## ASSIGNED TASK
Exact copy, pictures excluded: write out every line below.

## PROVIDED MATERIAL
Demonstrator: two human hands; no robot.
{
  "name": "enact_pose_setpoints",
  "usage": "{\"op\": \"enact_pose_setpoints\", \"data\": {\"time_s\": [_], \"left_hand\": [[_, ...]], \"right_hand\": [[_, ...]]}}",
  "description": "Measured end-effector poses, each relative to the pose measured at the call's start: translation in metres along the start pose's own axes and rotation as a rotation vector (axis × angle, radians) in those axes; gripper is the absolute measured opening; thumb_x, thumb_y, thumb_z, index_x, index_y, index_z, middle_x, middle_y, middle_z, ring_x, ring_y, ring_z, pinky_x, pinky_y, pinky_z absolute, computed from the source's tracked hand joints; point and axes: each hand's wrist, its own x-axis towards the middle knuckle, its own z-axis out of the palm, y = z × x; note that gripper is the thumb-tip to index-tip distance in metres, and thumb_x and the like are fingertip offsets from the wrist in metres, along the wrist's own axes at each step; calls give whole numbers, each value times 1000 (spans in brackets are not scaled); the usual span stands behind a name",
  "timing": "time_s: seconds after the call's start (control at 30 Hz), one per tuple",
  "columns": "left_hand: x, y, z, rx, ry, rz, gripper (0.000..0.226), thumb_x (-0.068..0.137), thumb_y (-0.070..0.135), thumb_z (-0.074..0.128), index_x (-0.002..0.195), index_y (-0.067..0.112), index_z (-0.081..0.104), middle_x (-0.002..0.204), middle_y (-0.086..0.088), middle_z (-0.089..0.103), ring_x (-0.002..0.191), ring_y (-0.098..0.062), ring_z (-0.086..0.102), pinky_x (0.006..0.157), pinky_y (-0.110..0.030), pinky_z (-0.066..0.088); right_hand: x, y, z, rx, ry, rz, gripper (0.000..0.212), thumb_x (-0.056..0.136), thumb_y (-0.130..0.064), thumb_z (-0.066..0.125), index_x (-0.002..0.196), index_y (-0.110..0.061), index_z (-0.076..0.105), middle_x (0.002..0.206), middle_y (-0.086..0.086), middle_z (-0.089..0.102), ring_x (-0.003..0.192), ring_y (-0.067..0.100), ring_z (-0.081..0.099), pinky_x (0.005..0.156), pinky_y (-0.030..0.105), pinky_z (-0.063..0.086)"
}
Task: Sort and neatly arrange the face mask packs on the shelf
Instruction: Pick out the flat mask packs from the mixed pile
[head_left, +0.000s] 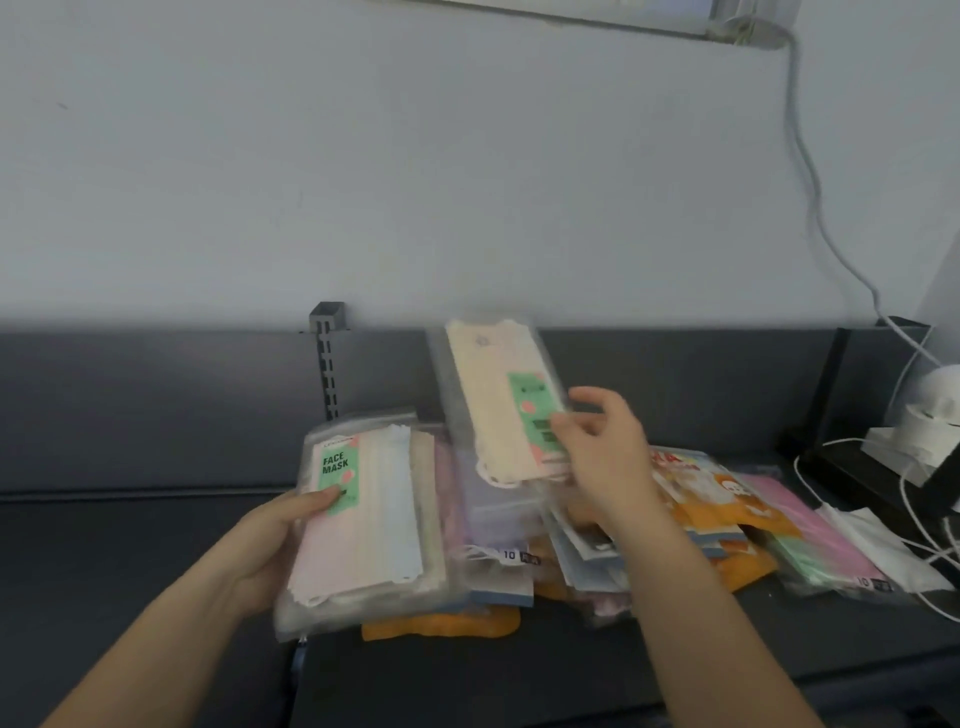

## EXERCISE RESULT
Demonstrator: two human hands; no robot.
{
  "name": "enact_pose_setpoints",
  "usage": "{\"op\": \"enact_pose_setpoints\", \"data\": {\"time_s\": [_], \"left_hand\": [[_, ...]], \"right_hand\": [[_, ...]]}}",
  "description": "Measured end-effector poses, each relative to the pose measured at the call's start: translation in metres along the start pose's own axes and rotation as a rotation vector (axis × angle, radians) in those axes; gripper is the absolute measured opening; thumb_x, thumb_y, thumb_z, index_x, index_y, index_z, middle_x, middle_y, middle_z, ring_x, ring_y, ring_z, pinky_x, pinky_y, pinky_z absolute, computed from the source's tracked hand joints; point and axes: each hand's wrist, its own x-axis towards the middle knuckle, its own z-axis out of the palm, y = z × x; note that gripper is the thumb-tip to index-tip distance in metres, and thumb_x and the like are fingertip offsets from the wrist in metres, along the wrist's own axes at each step; calls give whole numbers, each value times 1000 (spans in brackets are not scaled); the usual span stands behind a name",
  "timing": "time_s: seconds after the call's start (control at 30 Hz), one per tuple",
  "columns": "left_hand: x, y, z, rx, ry, rz, gripper (0.000..0.226), thumb_x (-0.068..0.137), thumb_y (-0.070..0.135), thumb_z (-0.074..0.128), index_x (-0.002..0.195), index_y (-0.067..0.112), index_z (-0.081..0.104), middle_x (-0.002..0.204), middle_y (-0.086..0.088), middle_z (-0.089..0.103), ring_x (-0.002..0.191), ring_y (-0.098..0.062), ring_z (-0.086..0.102), pinky_x (0.006..0.157), pinky_y (-0.110..0.030), pinky_z (-0.066..0.088); right_hand: x, y, z, rx, ry, rz, gripper (0.000..0.212), thumb_x (-0.056..0.136), thumb_y (-0.130..0.064), thumb_z (-0.066..0.125), index_x (-0.002..0.196), index_y (-0.110..0.061), index_z (-0.076..0.105), middle_x (0.002..0.206), middle_y (-0.086..0.086), middle_z (-0.089..0.102), ring_x (-0.003..0.192), ring_y (-0.067..0.100), ring_z (-0.081..0.099), pinky_x (0.005..0.156), pinky_y (-0.030..0.105), pinky_z (-0.063..0.086)"
}
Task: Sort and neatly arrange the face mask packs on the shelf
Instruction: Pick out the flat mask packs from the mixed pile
[head_left, +0.000s] 

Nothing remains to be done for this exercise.